### ABOUT THIS TASK
From the first line to the last, transcribe the data exactly and skip the pictures.

------------

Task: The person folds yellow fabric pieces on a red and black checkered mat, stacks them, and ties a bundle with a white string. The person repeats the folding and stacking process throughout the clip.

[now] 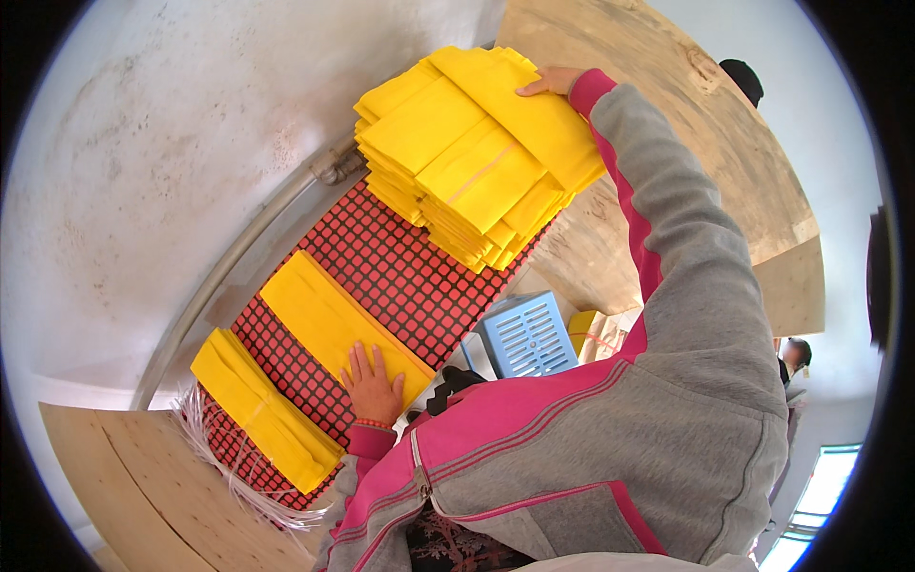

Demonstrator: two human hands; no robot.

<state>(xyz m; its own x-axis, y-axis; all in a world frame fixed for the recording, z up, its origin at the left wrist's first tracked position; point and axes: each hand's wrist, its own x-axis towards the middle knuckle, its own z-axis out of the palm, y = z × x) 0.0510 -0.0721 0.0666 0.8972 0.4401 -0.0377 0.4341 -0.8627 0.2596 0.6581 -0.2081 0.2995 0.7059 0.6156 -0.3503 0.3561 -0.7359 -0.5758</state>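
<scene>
My left hand (375, 386) lies flat, fingers spread, on a single folded yellow cloth piece (334, 315) on a red-and-black checked surface (381, 267). Nothing is gripped in it. Far off to the right, my outstretched right hand (553, 82) is closed at the far edge of the top folded yellow cloth (519, 114), its thumb on the upper face and the other fingers partly hidden. That piece lies at a slant across a tall, uneven stack of yellow cloths (419, 133). A smaller pile of yellow cloths (262, 410) sits nearer, to the left of my left hand.
White plastic strands (229, 467) hang by the small pile, beside a wooden board (124, 477). A pipe (229, 257) runs along the wall at left. Right of the checked surface are a blue slotted basket (529, 334) and a large wooden tabletop (686, 124). Another person (794, 357) is in the background.
</scene>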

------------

### RESULT FOR THIS EXERCISE
Task: The person folds yellow fabric pieces on a red and black checkered mat, stacks them, and ties a bundle with a white string. The person repeats the folding and stacking process throughout the clip.

[now] 

Demonstrator: two human hands; no robot.

<state>(xyz m; its own x-axis, y-axis; all in a world frame fixed for the recording, z up, its origin at the left wrist's first tracked position; point and axes: each hand's wrist, its own x-axis towards the middle knuckle, its own z-axis out of the palm, y = z × x) 0.0510 -0.0721 0.0666 0.8972 0.4401 -0.0377 0.4341 -0.8627 0.2596 0.6581 -0.2081 0.2995 0.7059 0.6156 -0.3503 0.3561 -0.7359 -0.5758</state>
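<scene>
My left hand (375, 386) lies flat, fingers spread, on a single folded yellow cloth piece (334, 315) on a red-and-black checked surface (381, 267). Nothing is gripped in it. Far off to the right, my outstretched right hand (553, 82) is closed at the far edge of the top folded yellow cloth (519, 114), its thumb on the upper face and the other fingers partly hidden. That piece lies at a slant across a tall, uneven stack of yellow cloths (419, 133). A smaller pile of yellow cloths (262, 410) sits nearer, to the left of my left hand.
White plastic strands (229, 467) hang by the small pile, beside a wooden board (124, 477). A pipe (229, 257) runs along the wall at left. Right of the checked surface are a blue slotted basket (529, 334) and a large wooden tabletop (686, 124). Another person (794, 357) is in the background.
</scene>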

Work on this exercise is finished.